▶ _WHAT THE TASK REQUIRES_:
Retype the material so that each line matches the original exactly.

▶ _DATA SEGMENT_:

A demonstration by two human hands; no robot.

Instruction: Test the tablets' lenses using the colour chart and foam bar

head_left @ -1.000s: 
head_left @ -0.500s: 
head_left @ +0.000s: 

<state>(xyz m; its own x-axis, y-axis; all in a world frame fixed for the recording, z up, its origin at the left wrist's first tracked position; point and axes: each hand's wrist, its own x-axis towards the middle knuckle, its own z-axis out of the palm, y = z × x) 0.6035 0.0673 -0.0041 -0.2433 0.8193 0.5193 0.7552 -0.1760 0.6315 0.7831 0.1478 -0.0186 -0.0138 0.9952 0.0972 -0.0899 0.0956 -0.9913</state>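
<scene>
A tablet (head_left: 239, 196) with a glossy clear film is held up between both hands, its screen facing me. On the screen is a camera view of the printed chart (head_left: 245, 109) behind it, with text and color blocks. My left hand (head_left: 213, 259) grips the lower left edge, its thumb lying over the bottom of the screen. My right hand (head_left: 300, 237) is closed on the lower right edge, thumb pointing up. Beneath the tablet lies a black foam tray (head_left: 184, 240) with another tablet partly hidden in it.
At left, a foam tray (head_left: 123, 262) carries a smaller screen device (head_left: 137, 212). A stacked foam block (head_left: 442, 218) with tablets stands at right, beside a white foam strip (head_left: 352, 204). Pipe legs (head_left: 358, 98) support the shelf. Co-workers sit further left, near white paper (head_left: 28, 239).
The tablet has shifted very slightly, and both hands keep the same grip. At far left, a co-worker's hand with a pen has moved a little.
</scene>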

▶ _WRITTEN SOLUTION_:
A demonstration by two human hands; no robot.

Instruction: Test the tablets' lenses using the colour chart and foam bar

head_left @ -1.000s: 
head_left @ -0.500s: 
head_left @ +0.000s: 

<state>(xyz m; its own x-axis, y-axis; all in a world frame fixed for the recording, z up, its origin at the left wrist's first tracked position; point and axes: each hand's wrist, its own x-axis towards the middle knuckle, its own z-axis out of the palm, y = z × x) 0.6035 0.0673 -0.0041 -0.2433 0.8193 0.5193 0.7552 -0.1760 0.6315 0.7831 0.1478 -0.0186 -0.0138 0.9952 0.0972 -0.0899 0.0956 -0.9913</state>
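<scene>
A tablet (head_left: 239, 196) with a glossy clear film is held up between both hands, its screen facing me. On the screen is a camera view of the printed chart (head_left: 245, 109) behind it, with text and color blocks. My left hand (head_left: 213, 259) grips the lower left edge, its thumb lying over the bottom of the screen. My right hand (head_left: 300, 237) is closed on the lower right edge, thumb pointing up. Beneath the tablet lies a black foam tray (head_left: 184, 240) with another tablet partly hidden in it.
At left, a foam tray (head_left: 123, 262) carries a smaller screen device (head_left: 137, 212). A stacked foam block (head_left: 442, 218) with tablets stands at right, beside a white foam strip (head_left: 352, 204). Pipe legs (head_left: 358, 98) support the shelf. Co-workers sit further left, near white paper (head_left: 28, 239).
The tablet has shifted very slightly, and both hands keep the same grip. At far left, a co-worker's hand with a pen has moved a little.
</scene>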

This exercise calls for no further output.